The fact is, I still grieve over the fate of these great men; but I do not lament their faults any the less because of that. Furthermore, I beg you to note that I say nothing against Seneca's private life, nor against Cicero's attitude toward the state. Do not confuse the two cases. It is Cicero alone whom we are discussing now; and I am not forgetting that he as consul was vigilant and patriotic, and cured the disease from which the republic was suffering; nor that as a private citizen he always loved his country faithfully. But what of his fickleness in friendship; and his bitter quarrels upon slight provocation,—quarrels that brought ruin upon himself and good to no one; and his inability to understand his own position and the condition of the republic, so unlike his usual acumen; and, finally, the spectacle of a philosopher, in his old age, childishly fond of useless wrangling? These things I cannot praise. And remember that they are things concerning which no unbiassed judgment can be formed, by you or anyone else, without a careful reading of the entire correspondence of Cicero, which suggested this controversy.[3]

May 13th, en route.


[1] Fam., xxiv., 2.

[2] This artificial repetition of the adversative conjunction is a trick of style that Petrarch is very fond of.

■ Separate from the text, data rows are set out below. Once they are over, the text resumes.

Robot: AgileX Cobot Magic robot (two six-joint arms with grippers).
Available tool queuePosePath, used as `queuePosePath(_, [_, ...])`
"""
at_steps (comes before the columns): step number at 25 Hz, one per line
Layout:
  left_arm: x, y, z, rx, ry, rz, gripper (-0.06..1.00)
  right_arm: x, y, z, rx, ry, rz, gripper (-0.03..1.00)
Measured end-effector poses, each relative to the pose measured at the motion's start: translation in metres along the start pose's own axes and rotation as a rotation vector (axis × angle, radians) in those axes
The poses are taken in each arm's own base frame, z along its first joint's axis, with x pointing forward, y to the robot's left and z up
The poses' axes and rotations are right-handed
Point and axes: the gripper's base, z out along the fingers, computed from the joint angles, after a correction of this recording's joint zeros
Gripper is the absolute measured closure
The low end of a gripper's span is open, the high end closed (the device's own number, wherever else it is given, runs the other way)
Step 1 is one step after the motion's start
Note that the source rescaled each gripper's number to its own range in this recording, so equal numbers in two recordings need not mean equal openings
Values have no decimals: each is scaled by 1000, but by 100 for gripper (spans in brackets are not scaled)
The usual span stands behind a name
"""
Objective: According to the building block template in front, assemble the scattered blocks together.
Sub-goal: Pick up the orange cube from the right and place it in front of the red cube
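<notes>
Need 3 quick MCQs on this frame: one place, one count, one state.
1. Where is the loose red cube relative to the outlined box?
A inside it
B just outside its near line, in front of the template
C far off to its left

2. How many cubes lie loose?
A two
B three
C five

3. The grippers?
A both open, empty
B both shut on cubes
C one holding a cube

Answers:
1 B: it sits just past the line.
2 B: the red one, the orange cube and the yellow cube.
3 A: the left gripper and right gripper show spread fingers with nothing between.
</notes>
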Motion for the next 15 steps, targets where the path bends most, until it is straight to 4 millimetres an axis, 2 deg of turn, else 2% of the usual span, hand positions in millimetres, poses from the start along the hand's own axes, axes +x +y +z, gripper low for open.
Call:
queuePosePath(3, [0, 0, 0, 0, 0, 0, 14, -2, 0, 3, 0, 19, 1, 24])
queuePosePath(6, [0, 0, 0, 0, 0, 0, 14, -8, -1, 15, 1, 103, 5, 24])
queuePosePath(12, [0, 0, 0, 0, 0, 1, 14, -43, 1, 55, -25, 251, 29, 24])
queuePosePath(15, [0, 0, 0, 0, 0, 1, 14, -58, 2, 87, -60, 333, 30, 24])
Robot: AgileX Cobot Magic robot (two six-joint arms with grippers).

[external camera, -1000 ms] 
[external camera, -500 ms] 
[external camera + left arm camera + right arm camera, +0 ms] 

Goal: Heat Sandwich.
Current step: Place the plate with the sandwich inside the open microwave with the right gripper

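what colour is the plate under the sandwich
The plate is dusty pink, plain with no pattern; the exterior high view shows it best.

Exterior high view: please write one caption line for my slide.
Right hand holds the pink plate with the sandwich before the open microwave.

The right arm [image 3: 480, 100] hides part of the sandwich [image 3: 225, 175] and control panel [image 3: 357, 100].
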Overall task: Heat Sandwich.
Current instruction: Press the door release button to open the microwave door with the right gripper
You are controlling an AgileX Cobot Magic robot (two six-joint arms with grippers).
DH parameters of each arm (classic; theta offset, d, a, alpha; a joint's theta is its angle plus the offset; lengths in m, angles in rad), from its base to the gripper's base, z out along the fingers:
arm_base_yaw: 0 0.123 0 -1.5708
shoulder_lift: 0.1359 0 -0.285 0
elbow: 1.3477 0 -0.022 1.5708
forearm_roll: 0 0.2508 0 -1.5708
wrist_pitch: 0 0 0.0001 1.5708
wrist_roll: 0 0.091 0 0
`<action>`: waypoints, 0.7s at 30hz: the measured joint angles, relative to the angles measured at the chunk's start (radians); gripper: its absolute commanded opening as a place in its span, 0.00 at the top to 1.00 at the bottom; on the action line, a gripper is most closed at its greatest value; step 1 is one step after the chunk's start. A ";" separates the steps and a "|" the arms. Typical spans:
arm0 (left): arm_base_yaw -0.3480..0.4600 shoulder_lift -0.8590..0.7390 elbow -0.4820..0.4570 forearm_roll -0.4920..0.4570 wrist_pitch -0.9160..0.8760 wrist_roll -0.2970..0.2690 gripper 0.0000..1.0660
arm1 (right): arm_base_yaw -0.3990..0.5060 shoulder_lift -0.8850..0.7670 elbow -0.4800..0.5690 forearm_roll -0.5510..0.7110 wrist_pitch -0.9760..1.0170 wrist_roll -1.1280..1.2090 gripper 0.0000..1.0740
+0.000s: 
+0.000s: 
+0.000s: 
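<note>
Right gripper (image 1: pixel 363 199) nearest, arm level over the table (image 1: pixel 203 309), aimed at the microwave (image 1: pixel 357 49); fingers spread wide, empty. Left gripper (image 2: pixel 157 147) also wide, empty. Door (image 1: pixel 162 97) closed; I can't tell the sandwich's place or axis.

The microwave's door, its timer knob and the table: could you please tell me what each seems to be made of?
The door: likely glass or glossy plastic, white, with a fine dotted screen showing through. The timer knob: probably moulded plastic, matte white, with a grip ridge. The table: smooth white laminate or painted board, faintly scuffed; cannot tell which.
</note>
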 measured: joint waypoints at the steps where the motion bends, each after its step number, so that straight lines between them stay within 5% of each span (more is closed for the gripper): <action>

[3] This last sentence, with its schoolmasterly tone, is an interesting revelation of Petrarch's feeling of superiority, in point of scholarship, to all of his associates. It was a feeling that the facts fully justified.


Of the two letters addressed directly to Cicero himself, and referred to in the preceding epistle, one has already been given. The other is, in part, as follows:

To Marcus Tullius Cicero.[1]

If my earlier letter gave you offence,—for, as you often have remarked, the saying of your contemporary in the Andria is a faithful one, that compliance begets friends, truth only hatred,—you shall listen now to words that will soothe your wounded feelings and prove that the truth need not always be hateful. For, if censure that is true angers us, true praise, on the other hand, gives us delight.